3.4. Prognostic Analysis
We performed univariate and multivariate analysis to determine potential risk factors affecting the prognosis of patients. According to univariate Cox analysis, only age was associated with PFS (p = 0.043), the rest of the variables were not associated with OS, DMFS, LRRFS or PFS (all p > 0.05) (Table 5). During multivariate Cox analysis, no factor included was significantly associated with OS, DMFS, LRRFS, or PFS (all p > 0.05) (Table 6).
3.5. Acute Toxicities
The toxicities related to induction chemotherapy and adjuvant chemotherapy mainly included leukopenia, neutropenia, anemia, thrombocytopenia, gastrointestinal reaction and febrile neutropenia. The adverse reactions caused by concurrent radio-chemotherapy mainly included leukopenia, neutropenia, anemia, thrombocytopenia, gastrointestinal reaction, radio-mucositis and radiodermatitis. We did not observe significant difference in grade 3/4 toxicities between these two groups (All p > 0.05) (Table 7).

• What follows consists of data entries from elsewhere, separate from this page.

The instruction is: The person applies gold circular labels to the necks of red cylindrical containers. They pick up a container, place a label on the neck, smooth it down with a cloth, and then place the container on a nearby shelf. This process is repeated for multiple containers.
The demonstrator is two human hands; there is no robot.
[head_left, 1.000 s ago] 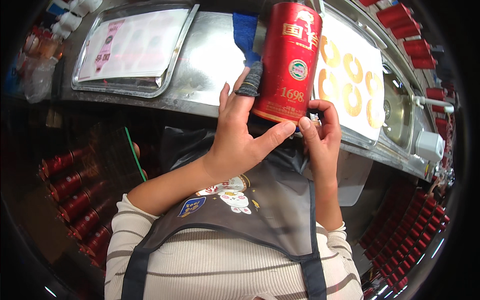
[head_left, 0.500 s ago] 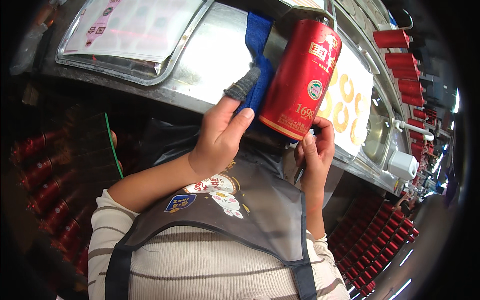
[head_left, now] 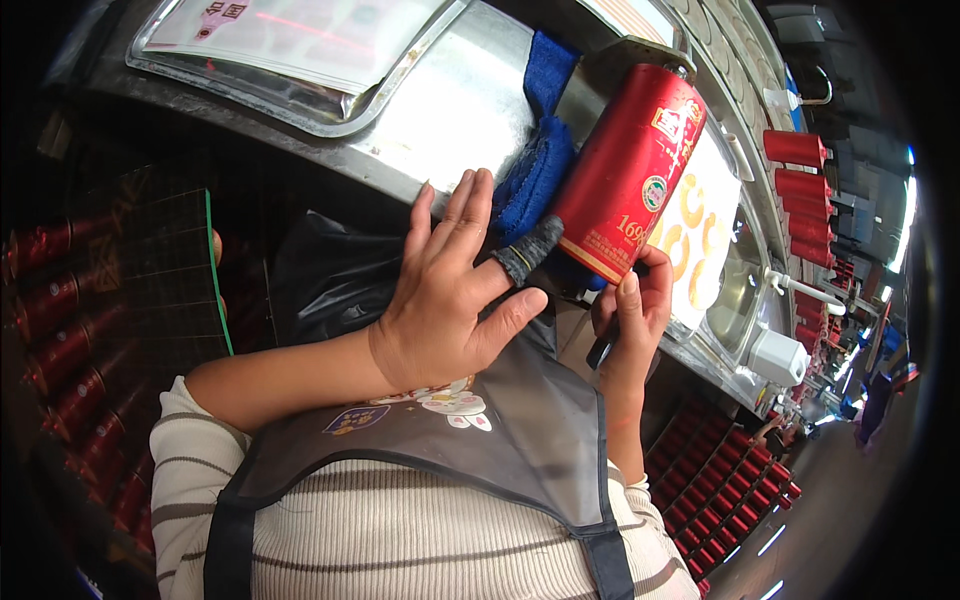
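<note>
A glossy red cylinder-shaped bottle (head_left: 625,170) with gold print and a round white-green emblem lies tilted, its far end against a metal fixture (head_left: 640,52). My right hand (head_left: 636,308) has its thumb and curled fingers closed on the bottle's near right corner. A small dark handle-like piece (head_left: 603,352) shows by its lower fingers; what it is I cannot tell. My left hand (head_left: 450,285) is open with spread fingers, just left of the bottle's near end. Its index finger wears a grey knitted finger sleeve (head_left: 532,250), close to the bottle's edge. A blue cloth (head_left: 540,165) lies beyond it.
A metal tray (head_left: 330,125) with printed transfer sheets (head_left: 290,45) stands at the far left. Right of the bottle lies a white sheet with gold ring shapes (head_left: 688,262). Red bottles hang on a line (head_left: 795,148) and fill racks (head_left: 720,480). A green-edged panel (head_left: 212,270) stands left.
My left hand has come away from the blue cloth, drawn nearer and spread its fingers. My right hand keeps its grip at the bottle's corner. The view has shifted slightly.
</note>
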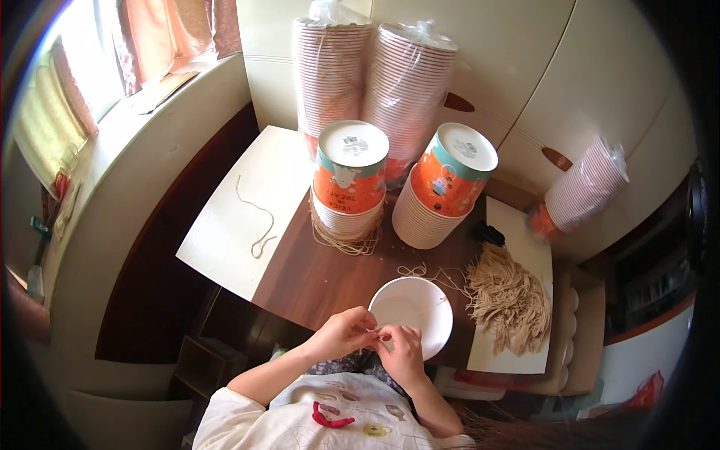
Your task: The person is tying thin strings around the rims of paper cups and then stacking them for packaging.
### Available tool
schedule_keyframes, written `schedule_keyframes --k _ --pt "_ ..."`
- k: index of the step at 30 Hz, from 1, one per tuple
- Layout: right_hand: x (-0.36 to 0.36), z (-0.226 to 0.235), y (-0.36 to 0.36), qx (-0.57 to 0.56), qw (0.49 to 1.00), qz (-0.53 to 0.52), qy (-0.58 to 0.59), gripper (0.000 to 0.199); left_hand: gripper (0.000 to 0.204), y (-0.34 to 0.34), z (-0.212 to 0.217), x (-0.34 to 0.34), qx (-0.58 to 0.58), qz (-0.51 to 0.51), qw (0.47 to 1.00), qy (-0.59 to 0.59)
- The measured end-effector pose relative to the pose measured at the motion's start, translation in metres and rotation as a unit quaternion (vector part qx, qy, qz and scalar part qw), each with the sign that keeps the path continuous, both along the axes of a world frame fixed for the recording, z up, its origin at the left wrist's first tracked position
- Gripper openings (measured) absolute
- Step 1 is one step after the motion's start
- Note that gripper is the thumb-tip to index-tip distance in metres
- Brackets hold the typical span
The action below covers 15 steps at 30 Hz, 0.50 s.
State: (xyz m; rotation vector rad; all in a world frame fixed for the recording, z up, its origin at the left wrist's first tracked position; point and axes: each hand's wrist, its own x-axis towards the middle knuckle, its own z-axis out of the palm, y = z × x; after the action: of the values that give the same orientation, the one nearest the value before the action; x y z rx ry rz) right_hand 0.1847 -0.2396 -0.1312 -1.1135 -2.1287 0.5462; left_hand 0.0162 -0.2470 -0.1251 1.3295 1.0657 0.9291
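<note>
My left hand and my right hand meet at the near left rim of a white paper bucket, fingertips pinched together. Between them is a small pale bit that looks like the end of a thin beige string; the fingers hide most of it. The bucket stands mouth up at the table's near edge, in front of my lap. A piece of string shows against its inner right wall. Just beyond the bucket, loose loops of beige string lie on the dark wood table.
Two stacks of upturned orange and teal paper buckets stand mid-table, string coiled under the left one. Behind are tall bagged bucket stacks. A beige string bundle lies right, near a black object. One string lies left.
</note>
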Motion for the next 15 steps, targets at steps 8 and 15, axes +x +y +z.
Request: schedule_keyframes --k 8,15 --pt "0.001 0.001 -0.003 0.042 0.999 -0.001 0.030 0.023 0.023 -0.006 -0.001 -0.003 0.009 0.053 0.998 -0.010" --pt "0.002 -0.005 0.001 -0.118 0.985 -0.004 0.123 0.025 0.018 -0.016 -0.021 -0.011 -0.032 0.070 0.997 0.002"
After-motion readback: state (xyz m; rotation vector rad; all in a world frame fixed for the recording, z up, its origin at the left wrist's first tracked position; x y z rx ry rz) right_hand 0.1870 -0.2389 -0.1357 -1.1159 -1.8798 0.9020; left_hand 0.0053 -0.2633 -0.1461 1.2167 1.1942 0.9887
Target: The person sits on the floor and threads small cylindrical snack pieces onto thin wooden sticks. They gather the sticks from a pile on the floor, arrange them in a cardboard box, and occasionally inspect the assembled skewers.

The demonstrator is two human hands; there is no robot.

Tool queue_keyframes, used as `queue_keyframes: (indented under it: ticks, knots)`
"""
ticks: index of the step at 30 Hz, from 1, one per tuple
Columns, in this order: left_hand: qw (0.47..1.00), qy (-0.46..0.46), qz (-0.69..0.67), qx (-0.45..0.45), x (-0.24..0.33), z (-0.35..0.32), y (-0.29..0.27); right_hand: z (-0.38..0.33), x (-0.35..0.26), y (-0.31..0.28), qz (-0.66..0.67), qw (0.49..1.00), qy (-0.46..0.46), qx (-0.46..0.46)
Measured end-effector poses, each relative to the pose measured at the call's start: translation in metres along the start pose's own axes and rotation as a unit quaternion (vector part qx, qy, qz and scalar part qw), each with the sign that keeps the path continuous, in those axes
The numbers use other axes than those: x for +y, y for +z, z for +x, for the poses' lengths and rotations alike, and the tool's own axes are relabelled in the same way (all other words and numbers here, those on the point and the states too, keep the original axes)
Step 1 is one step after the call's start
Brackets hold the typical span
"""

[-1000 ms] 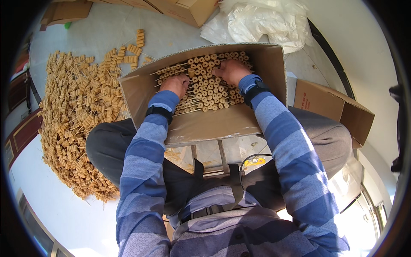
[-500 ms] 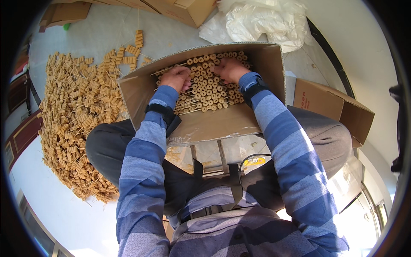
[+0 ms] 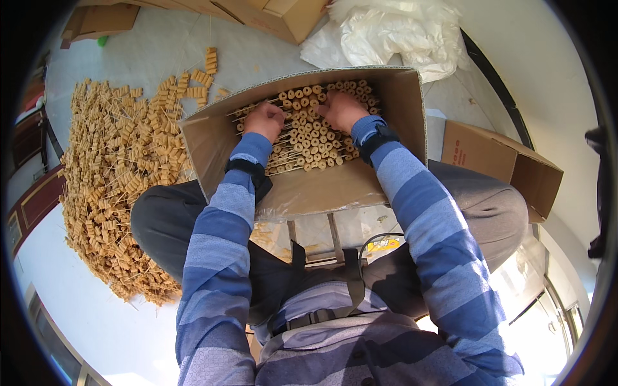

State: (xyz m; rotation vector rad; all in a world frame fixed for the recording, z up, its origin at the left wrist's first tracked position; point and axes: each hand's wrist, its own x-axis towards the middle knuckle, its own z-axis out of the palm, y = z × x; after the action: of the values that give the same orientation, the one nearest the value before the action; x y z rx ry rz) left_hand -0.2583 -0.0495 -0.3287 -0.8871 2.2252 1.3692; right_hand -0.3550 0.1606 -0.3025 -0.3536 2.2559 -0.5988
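An open cardboard box (image 3: 309,196) sits between my legs, lined with skewers of tan ring-shaped rolls (image 3: 315,138) packed in rows. Their hollow round ends face up, and thin sticks point out to the left. My left hand (image 3: 265,121) is in the box over the stick ends, its fingers curled together on a skewer there. Opposite it, my right hand (image 3: 343,110) bends its fingers and thumb against the rolls near the far wall, gripping a skewer. The fingers partly hide what they hold.
A large heap of the same skewers (image 3: 119,186) covers the floor at left, with a few loose ones (image 3: 201,78) beyond it. White plastic sheeting (image 3: 393,35) lies behind the box. A smaller carton (image 3: 492,157) stands by my right knee, and more cartons (image 3: 270,19) line the far edge.
My right hand has shifted slightly left along the rolls. My left hand has moved a little right, its fingers still curled. The box has barely shifted.
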Motion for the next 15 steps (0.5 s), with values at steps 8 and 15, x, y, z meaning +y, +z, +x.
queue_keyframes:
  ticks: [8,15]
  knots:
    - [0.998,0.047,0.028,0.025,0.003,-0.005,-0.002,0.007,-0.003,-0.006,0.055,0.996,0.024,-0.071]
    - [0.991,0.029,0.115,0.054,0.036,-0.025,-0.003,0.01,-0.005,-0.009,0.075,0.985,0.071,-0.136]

3.6. Representative Cases in the Definitive Radiotherapy-Based Treatment Group
Figure 3 showed MRI images of tumor responses of two representative patients who received definitive radiotherapy-based treatment. Patient 1 was a 22-year-old male presented with proptosis and epistaxis for one month and was diagnosed with a sinonasal alveaolar rhabdosarcomas stage cT4N0M0, ⅢB. From 26 October 2016 to 13 December 2016, the patient underwent three cycles of chemotherapy. From 11th January 2017 to 21 February 2017, he received cisplatin-based concurrent chemoradiotherapy (PTV1: 70 Gy/30 fractions; PTV2: 60 Gy/30 fractions). He showed complete response after chemoradiotherapy (Figure 3A–D). The patient remained free of disease and was alive 71 months after treatment.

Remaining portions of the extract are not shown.